__What you have to do__. Repeat nothing but the line that contains "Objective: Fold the" and the lines after it, through the end of the listing, exactly as they stand; omit pictures.

=== Section Start ===

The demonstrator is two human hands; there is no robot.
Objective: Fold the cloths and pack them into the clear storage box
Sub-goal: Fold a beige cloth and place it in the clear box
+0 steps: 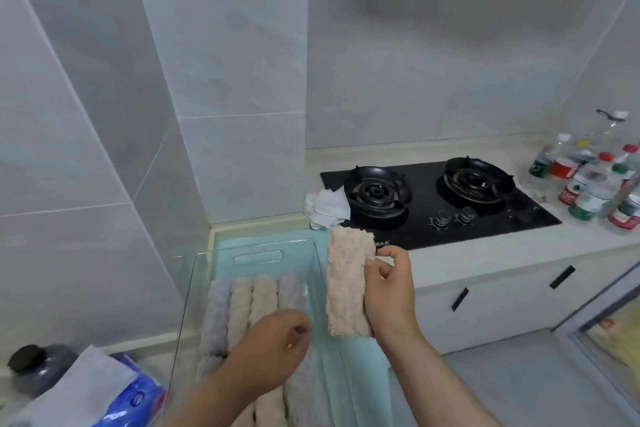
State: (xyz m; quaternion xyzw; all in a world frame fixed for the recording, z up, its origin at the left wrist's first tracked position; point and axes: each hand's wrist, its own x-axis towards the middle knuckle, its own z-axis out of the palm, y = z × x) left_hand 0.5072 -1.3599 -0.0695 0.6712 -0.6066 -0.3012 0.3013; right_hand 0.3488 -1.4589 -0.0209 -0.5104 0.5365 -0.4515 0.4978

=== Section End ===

__Response to the task__.
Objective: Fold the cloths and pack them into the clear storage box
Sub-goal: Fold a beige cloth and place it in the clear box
+0 steps: 
State: (xyz m; quaternion xyzw; all in a world frame fixed for the recording, z up, its origin at the left wrist's first tracked position; point and axes: each hand's wrist, its own x-axis towards the middle knuckle, its own z-axis out of the palm, y = z × x) left_hand 0.5072 -1.3599 -0.0695 0.6712 -0.6066 -0.3012 0.3013; right_hand 0.3488 -1.4589 -0.0209 -0.5104 0.5365 -0.4515 0.4978

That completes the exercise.